The mitochondria are the site of metabolic activity in the eukaryotic cell. The citric acid cycle occurs within the mitochondrial matrix, catalysed by a range of metabolic enzymes. For this reason, mitochondria are sometimes called "the power plants of the cell". Oxidative phosphorylation plays a central role in this production, harvesting electrons from NADH and succinate to manufacture ATP.
The complexes involved in oxidative phosphorylation are embedded in the inner mitochondrial membrane. In the picture below, the lower portion of the outer mitochondrial membrane is visible at the top. The inner mitochondiral membrane stretches across the middle of the picture. Both membranes are formed by lipid bilayers. In contrast, both the intermembrane space and the mitochondrial matrix are aqueous environments. The complexes that take part in oxidative phosphorylation are labelled I-V in the picture.
Each complex is actually a collection of different proteins; Complex I alone is composed of over 40 protein subunits, but in the picture above each complex has been simplified to one monolithic block. Each complex has its own specialised role. Both Complex I and Complex II serve as entry points for electrons into the respiratory electron transport chain. Complex I accepts electrons from NADH, produced in glycolysis and the citric acid cycle. Complex II accepts electrons from succinate, which is one of the intermediates in the citric acid cycle. In fact, Complex II is an integral part of the citric acid cycle, since it carries out a key step in that process.

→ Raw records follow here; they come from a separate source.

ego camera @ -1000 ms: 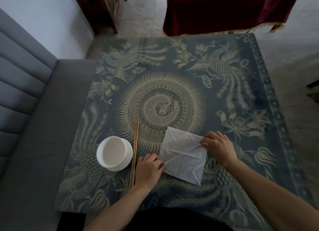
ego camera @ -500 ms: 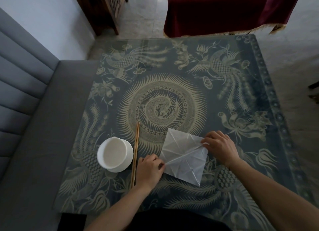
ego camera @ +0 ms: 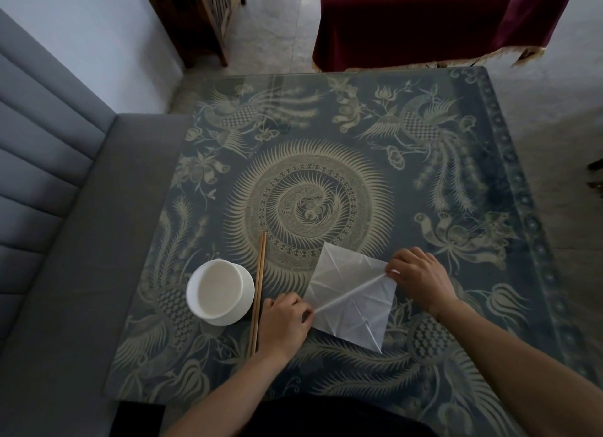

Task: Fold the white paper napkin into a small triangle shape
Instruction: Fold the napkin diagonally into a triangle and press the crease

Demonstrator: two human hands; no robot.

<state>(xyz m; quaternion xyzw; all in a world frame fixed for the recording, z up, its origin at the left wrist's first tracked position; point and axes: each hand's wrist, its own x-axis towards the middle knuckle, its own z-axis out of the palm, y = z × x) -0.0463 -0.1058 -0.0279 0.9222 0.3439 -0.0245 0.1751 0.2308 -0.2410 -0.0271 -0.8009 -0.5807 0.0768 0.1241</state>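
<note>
The white paper napkin (ego camera: 350,293) lies unfolded as a creased square, turned like a diamond, near the front of the table (ego camera: 359,116). A raised diagonal crease runs across it from lower left to upper right. My left hand (ego camera: 284,325) pinches the napkin's left corner at one end of that crease. At the right corner, my right hand (ego camera: 419,278) pinches the other end. Both hands rest on the tabletop.
A white bowl (ego camera: 220,291) stands left of my left hand, with a pair of wooden chopsticks (ego camera: 258,289) lying between them. A grey sofa (ego camera: 52,208) borders the table's left side. Dark red cloth-covered furniture (ego camera: 440,18) stands beyond the far edge.
The diagonal crease has become sharper and more raised as both hands pinch its ends; the hands stayed at the two corners. The napkin has barely shifted.
</note>
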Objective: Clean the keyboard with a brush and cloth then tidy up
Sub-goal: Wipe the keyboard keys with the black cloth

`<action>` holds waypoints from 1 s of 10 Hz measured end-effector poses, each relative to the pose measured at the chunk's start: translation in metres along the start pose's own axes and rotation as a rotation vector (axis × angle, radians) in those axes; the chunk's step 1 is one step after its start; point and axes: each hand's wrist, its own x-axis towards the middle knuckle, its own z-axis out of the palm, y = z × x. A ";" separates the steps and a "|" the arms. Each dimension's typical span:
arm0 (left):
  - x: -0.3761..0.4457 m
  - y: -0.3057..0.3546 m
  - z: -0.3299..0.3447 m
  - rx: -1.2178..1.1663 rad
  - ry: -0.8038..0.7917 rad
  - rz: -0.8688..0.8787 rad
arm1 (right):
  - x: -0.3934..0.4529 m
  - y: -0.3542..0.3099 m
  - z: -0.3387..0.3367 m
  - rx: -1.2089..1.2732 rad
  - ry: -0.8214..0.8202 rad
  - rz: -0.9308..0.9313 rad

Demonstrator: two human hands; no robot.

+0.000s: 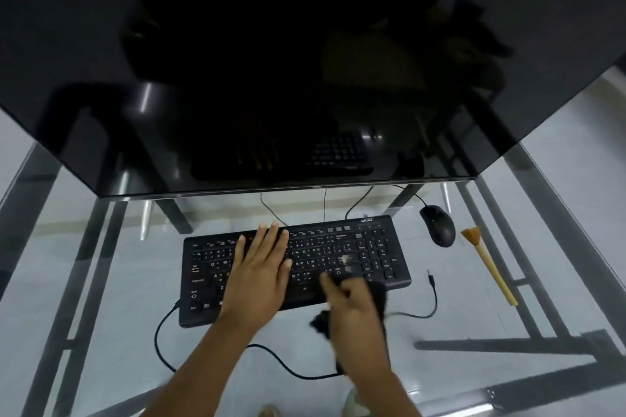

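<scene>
A black keyboard (342, 254) lies on the glass desk (135, 281) below a dark monitor. My left hand (259, 269) rests flat on its left-middle keys, fingers spread. My right hand (352, 308) is closed on a black cloth (381, 298) at the keyboard's front edge, right of centre; the hand looks blurred. A pale smudge shows on the keys near the right side. A brush (487, 264) with a yellow handle and orange bristles lies on the glass to the right of the keyboard, untouched.
A black mouse (437, 225) sits right of the keyboard's top corner, beside the brush. A large dark monitor (305, 78) overhangs the back of the desk. Black cables (271, 354) loop on the glass in front of and right of the keyboard.
</scene>
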 end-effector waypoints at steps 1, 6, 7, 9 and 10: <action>-0.001 -0.002 0.008 0.122 -0.024 -0.002 | 0.022 0.016 -0.045 0.041 0.221 0.067; 0.010 0.021 0.018 0.152 -0.033 -0.007 | 0.030 0.018 -0.045 -0.377 0.275 -0.171; 0.010 0.020 0.018 0.141 -0.044 -0.003 | 0.024 0.015 -0.034 -0.449 0.156 -0.249; 0.009 0.017 0.017 0.157 -0.041 0.022 | 0.077 0.011 -0.079 -0.377 0.450 -0.051; 0.008 0.018 0.018 0.169 -0.038 0.026 | 0.074 0.014 -0.051 -0.535 0.379 -0.228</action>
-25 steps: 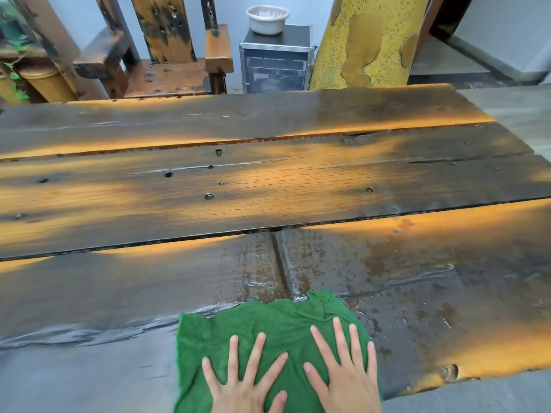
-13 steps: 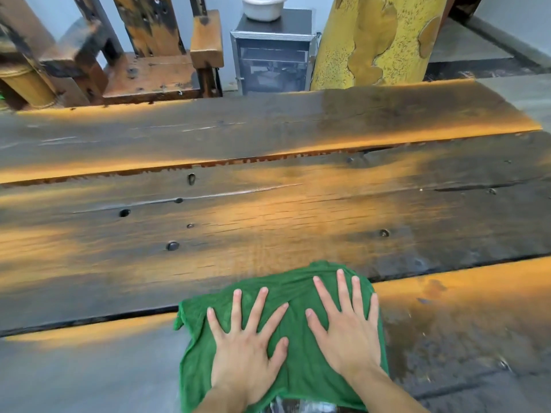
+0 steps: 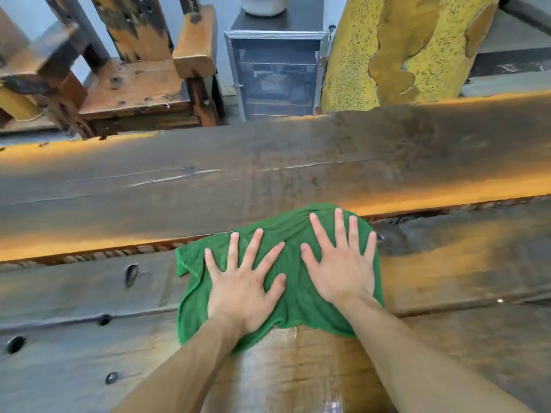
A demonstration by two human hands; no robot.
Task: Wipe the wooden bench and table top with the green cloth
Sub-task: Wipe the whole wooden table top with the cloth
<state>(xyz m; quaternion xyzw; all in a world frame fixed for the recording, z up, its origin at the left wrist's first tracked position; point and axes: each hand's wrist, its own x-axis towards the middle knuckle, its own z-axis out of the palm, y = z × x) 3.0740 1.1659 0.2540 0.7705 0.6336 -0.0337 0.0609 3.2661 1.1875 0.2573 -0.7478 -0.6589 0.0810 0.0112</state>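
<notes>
The green cloth [image 3: 290, 234] lies spread on the dark plank table top [image 3: 119, 180], straddling the gap between the middle plank and the far plank. My left hand [image 3: 244, 281] presses flat on the cloth's left half with its fingers splayed. My right hand [image 3: 343, 260] presses flat on the right half, fingers straight and reaching the cloth's far edge. A wet shiny streak runs on the wood just behind the cloth, between my forearms.
Beyond the table's far edge stand a rough wooden chair [image 3: 143, 87], a small dark metal cabinet [image 3: 277, 73] with a white bowl [image 3: 264, 4] on top, and a thick yellow pillar [image 3: 402, 49]. Bolt holes [image 3: 131, 274] dot the near planks at the left.
Both hands have pushed the cloth away from me, from the near plank across the middle plank to the edge of the far one. A wet trail is left behind it.
</notes>
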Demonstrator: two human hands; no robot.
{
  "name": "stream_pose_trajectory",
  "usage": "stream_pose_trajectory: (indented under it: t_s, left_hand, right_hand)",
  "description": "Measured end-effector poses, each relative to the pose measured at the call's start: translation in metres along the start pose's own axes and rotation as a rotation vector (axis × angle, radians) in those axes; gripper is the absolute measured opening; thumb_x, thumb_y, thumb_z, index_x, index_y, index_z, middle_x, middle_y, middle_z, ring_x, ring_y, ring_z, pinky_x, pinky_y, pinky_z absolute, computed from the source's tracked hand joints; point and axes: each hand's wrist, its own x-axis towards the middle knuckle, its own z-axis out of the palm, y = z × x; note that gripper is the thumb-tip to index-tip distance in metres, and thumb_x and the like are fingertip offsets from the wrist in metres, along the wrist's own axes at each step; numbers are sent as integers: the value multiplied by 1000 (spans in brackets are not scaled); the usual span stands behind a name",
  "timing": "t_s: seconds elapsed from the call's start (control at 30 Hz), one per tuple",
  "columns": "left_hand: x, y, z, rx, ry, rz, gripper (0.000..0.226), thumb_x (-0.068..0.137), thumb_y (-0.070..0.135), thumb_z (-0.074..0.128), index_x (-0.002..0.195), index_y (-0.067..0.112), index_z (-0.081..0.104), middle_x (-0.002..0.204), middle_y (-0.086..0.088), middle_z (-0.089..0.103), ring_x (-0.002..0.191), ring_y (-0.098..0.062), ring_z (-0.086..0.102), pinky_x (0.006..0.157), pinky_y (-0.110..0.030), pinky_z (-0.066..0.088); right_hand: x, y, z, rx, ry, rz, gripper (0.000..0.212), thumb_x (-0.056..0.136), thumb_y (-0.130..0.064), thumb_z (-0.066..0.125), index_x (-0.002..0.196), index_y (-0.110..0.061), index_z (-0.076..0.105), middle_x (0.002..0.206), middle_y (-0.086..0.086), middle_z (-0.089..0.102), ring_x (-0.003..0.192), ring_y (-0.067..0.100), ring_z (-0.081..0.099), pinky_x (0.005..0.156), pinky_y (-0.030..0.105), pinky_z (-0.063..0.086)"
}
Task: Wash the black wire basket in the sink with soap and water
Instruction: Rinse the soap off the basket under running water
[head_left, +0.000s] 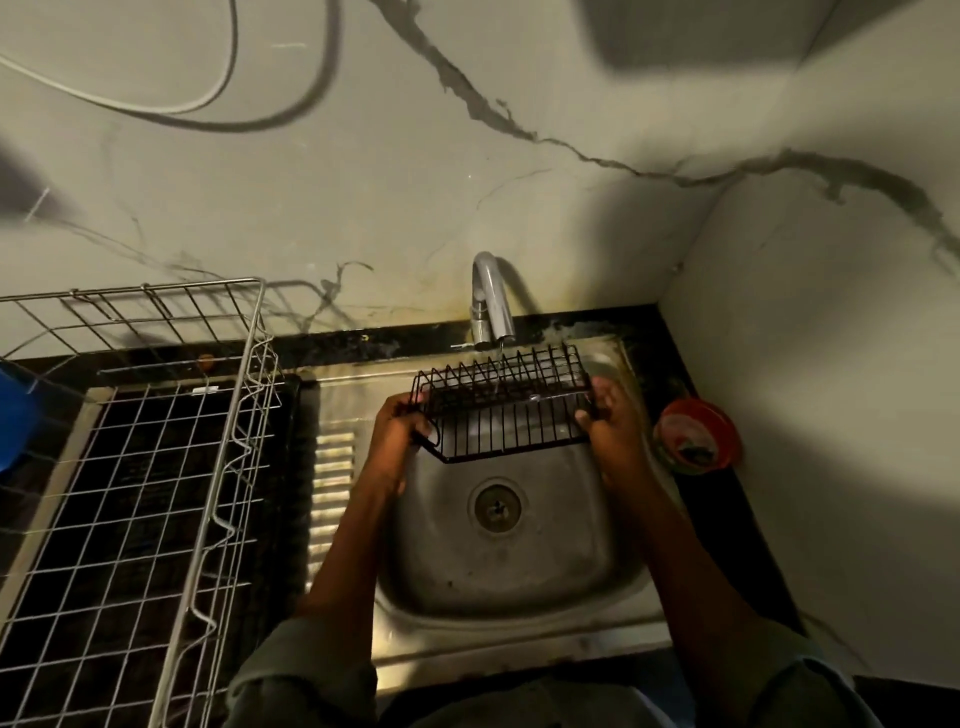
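From the head view, a person is holding the black wire basket over the far part of the steel sink, directly under the curved tap, from which a thin stream of water is falling onto the wires. The left hand is gripping the basket's left end, fingers curled round the wires, and the right hand is gripping its right end. A silver wire dish rack is standing on the left, beside the sink. A red container is sitting on the black counter to the right.
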Motion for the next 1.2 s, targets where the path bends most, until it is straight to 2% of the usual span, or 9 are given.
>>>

Complex I and II are the entry points for electrons into the electron transport chain.
Both Complex I and Complex II release small amounts of energy as electrons roll energetically downhill to sites of higher and higher reduction potential. The electrons are then shuttled to the same acceptor, Complex III, via a lipid-soluble electron carrier molecule. The electron transport chain continues, releasing some more energy before the electrons are passed to the final destination in Complex IV. This time, the trip from Complex III to Complex IV is conducted via a hydrophilic protein, cyctochrome c. Electrons travel through Complex IV, back towards the matrix, and are accepted by molecular oxygen, resulting in its reduction to water.
Small amounts of energy are released as electrons move to sites of higher reduction potential.
Complex IV is the final destination of the electron transport chain.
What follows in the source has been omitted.